HIT Recognition, azienda pioniera nella tecnologia di monitoraggio degli impatti alla testa, ha ufficialmente presentato il nuovo dispositivo Connect 2.0, un’evoluzione significativa del sistema indossabile progettato per aiutare atleti e appassionati a gestire in modo più consapevole i rischi legati agli impatti cranici.

Il HIT Connect 2.0 si presenta più leggero rispetto alla versione precedente, offre fino a 72 ore di registrazione continua e introduce la comoda funzione NFC “tap to go”, che permette di accedere rapidamente ai dati tramite l’app dedicata. Il dispositivo rileva in tempo reale sia le forze lineari (G-force) che quelle rotazionali, fornendo informazioni preziose per prendere decisioni più sicure dopo un impatto.

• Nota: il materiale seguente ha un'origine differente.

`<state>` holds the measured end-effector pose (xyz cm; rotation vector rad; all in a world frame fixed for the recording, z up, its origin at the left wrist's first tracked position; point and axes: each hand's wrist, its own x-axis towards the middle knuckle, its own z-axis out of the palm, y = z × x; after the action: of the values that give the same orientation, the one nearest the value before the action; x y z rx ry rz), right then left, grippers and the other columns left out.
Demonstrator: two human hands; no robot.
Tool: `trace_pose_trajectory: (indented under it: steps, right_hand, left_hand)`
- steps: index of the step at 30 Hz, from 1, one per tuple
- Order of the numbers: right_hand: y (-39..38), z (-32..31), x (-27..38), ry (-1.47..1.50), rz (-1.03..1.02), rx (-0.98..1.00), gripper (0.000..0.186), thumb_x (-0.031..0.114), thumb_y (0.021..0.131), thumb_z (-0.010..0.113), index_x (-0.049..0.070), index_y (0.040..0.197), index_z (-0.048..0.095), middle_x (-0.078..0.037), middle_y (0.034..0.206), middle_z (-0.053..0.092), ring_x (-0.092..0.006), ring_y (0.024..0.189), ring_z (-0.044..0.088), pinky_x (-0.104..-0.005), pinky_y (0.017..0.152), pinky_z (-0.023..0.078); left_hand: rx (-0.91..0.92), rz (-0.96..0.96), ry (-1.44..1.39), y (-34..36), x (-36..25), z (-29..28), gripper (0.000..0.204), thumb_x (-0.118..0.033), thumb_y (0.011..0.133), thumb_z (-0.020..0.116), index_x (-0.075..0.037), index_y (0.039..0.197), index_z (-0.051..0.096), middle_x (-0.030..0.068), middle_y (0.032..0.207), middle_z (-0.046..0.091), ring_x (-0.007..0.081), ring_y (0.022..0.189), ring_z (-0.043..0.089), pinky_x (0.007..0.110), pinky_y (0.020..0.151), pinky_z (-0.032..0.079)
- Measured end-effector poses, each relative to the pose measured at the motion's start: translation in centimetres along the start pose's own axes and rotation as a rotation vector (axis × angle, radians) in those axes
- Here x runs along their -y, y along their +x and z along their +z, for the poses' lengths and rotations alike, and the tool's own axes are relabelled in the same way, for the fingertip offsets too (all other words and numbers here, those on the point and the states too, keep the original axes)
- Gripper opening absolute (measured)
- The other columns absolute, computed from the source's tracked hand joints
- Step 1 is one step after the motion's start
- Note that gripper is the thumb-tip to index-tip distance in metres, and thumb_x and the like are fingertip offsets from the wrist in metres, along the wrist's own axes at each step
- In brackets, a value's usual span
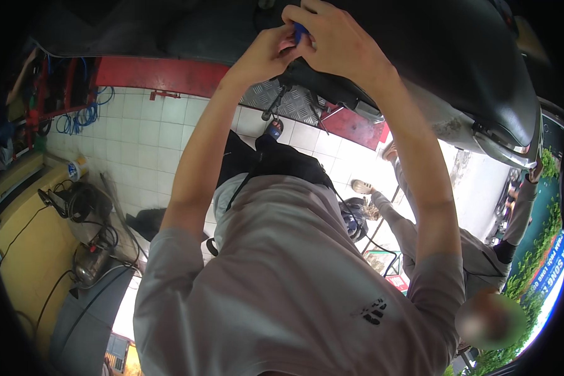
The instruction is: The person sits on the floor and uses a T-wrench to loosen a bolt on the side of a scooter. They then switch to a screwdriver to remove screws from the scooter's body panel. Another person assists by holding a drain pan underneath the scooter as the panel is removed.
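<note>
Both of my hands meet at the top of the view, against the dark body of a scooter (432,50). A small blue object (300,31) shows between my fingers; its kind is hidden by them. My right hand (341,47) curls over it, with thumb and fingers pinched together. From the other side my left hand (266,55) closes in, its fingertips bent and touching the right hand's fingers. What lies deeper between the fingertips cannot be made out.
Under the scooter lies a red lift platform (138,72) with a metal tread plate (250,97). A person in grey (420,244) is close by on the right. Blue hose (78,119) coils at the left; a compressor-like machine with cables (91,263) stands by a yellow wall (28,250).
</note>
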<state>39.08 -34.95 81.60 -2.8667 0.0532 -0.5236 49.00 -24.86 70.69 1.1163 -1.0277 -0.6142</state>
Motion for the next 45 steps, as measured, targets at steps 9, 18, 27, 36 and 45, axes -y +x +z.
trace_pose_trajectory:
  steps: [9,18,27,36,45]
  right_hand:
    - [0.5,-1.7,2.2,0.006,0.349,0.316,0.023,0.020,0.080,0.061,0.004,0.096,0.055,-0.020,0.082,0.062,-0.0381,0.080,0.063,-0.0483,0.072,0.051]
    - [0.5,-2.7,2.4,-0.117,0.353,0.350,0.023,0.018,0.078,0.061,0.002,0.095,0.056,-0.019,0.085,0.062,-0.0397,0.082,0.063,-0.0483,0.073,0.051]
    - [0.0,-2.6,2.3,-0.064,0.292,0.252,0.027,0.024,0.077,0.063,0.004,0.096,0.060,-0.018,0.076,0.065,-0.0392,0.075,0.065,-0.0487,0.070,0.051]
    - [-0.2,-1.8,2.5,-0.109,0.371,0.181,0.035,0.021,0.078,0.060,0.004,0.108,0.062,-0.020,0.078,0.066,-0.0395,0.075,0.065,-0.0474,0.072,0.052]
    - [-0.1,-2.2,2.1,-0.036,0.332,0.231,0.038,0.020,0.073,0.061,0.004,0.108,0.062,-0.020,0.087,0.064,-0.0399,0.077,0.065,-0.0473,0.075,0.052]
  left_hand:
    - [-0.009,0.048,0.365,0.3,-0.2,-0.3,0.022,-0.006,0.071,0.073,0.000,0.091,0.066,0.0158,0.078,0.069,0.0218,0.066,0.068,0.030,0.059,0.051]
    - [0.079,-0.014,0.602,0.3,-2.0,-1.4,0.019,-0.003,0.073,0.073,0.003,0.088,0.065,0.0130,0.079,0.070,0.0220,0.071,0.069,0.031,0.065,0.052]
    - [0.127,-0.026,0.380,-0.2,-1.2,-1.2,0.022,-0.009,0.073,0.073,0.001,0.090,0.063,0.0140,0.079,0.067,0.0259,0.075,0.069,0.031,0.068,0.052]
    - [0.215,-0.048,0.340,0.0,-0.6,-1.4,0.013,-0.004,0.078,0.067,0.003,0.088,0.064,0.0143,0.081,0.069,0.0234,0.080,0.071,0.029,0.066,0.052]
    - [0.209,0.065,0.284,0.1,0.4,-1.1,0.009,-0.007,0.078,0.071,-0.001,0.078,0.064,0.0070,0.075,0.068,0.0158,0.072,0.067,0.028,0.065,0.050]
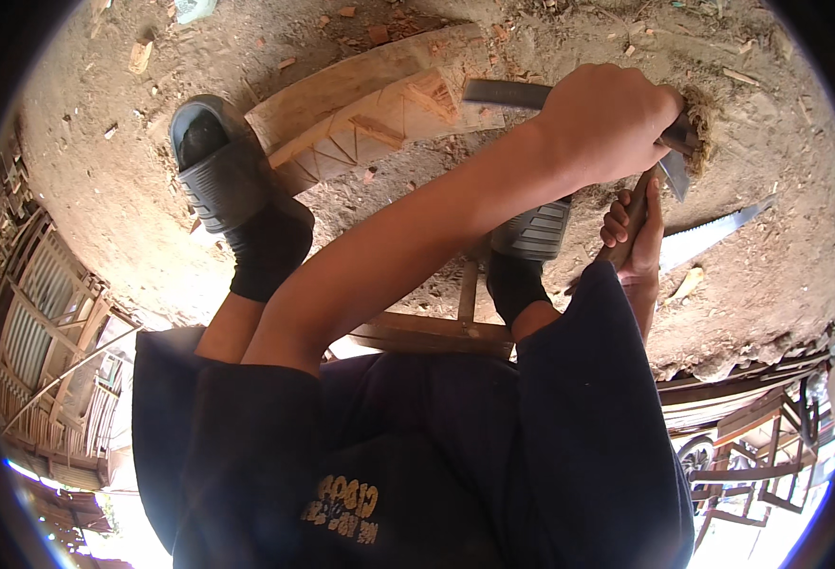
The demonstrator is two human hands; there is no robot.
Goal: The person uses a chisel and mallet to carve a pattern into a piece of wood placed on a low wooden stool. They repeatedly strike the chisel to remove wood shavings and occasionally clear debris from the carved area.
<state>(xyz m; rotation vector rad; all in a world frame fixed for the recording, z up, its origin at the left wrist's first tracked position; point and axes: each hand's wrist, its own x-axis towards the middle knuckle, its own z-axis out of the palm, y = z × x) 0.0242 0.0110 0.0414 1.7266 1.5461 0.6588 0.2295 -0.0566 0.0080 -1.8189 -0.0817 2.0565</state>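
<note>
The left arm (436, 209) crossed well over toward one o'clock, and there the left hand (612, 119) was clenched, knuckles up, around a dark bar (508, 93), whose free end jutted out toward nine. The right hand (645, 251), at about half past two, had its fingers wrapped around a wooden handle (637, 213), thumb along the side, perhaps to stop it twisting. A grey blade (676, 177) showed between the two hands, though I couldn't tell whether it belonged to the handle or the bar. Both hands worked beyond the right slide (539, 232), a spot that, I judged, gave them clearance. The left slide (232, 180) stood wide at ten o'clock, beside a curved piece of wood (380, 81), likely for balance above the low wooden frame (417, 332) at six. A saw (716, 237) lay on the ground (759, 270) near three o'clock, aside yet presumably handy.
</note>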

In un gesto apprezzato dalla community, HIT ha deciso di regalare gratuitamente il nuovo Connect 2.0 a tutti i clienti che hanno acquistato il modello 1.0 nelle ultime settimane. L’azienda invita inoltre questi atleti a passare il vecchio dispositivo a un compagno di squadra, un amico o un familiare, estendendo così la protezione a un numero maggiore di persone.

Tra i nuovi volti ufficiali del brand entrano quattro rider di alto livello della scena MTB internazionale:

  • Ronan Dunne, atleta Red Bull e membro del Mondraker Factory Racing, noto per la sua aggressività e la costante ricerca del limite in gara e in allenamento.
  • Reece Wilson, talentuoso rider britannico con un palmares importante nelle discipline gravity.
  • Hattie Harnden, una delle rider più promettenti nel panorama femminile, capace di eccellere sia in enduro che in altre specialità.
  • Sam Reynolds, figura di spicco della mountain bike freestyle e slopestyle, con un’esperienza che spazia tra bike park e gare di alto livello.

Ronan Dunne ha commentato così la collaborazione: «Nella mountain bike spingi continuamente i limiti, sia in allenamento che in gara. I margini tra un podio e una top ten possono essere questione di frazioni di secondo, quindi cerco guadagni marginali ovunque. Misurare gli impatti e capire come il mio corpo e il mio cervello rispondono durante le sessioni è davvero prezioso. HIT ti dà i dati, ti aiuta a riconoscere quando la fatica si accumula e quando hai raggiunto il tuo limite. Questo ti permette di prendere decisioni più intelligenti su quando spingere e quando fermarti. Per me è un grande passo avanti sia per le prestazioni che per la sicurezza nello sport».

Il fondatore di HIT Recognition, Euan Bowen, ha dichiarato: «Quando abbiamo iniziato questo percorso, la nostra missione era semplice: rendere lo sport più sicuro aiutando a prendere decisioni migliori dopo un impatto alla testa. Siamo ancora all’inizio del viaggio. Ogni miglioramento nasce dal supporto e dalla fiducia dei nostri clienti. Regalare il Connect 2.0 non è una promozione, ma un sincero ringraziamento. Incoraggiando le persone a passare il vecchio dispositivo a qualcun altro, aiutiamo a proteggere più atleti. Siamo inoltre orgogliosi di accogliere Ronan, Reece, Hattie e Sam come ambassador. Questi rider operano in uno sport dove gli impatti fanno parte dell’ambiente, e il loro supporto aiuta a portare sotto i riflettori conversazioni importanti sulla sicurezza della testa».

Con questo annuncio HIT Recognition rafforza ulteriormente il suo impegno nella mountain bike, disciplina in cui gli impatti sono frequenti e imprevedibili. La tecnologia dell’azienda, già utilizzata in sport come rugby, equitazione, ciclismo e sport invernali, continua a evolversi con l’obiettivo di trasformare l’incertezza in consapevolezza, grazie a dati affidabili e discussioni aperte sulla salute cerebrale degli atleti.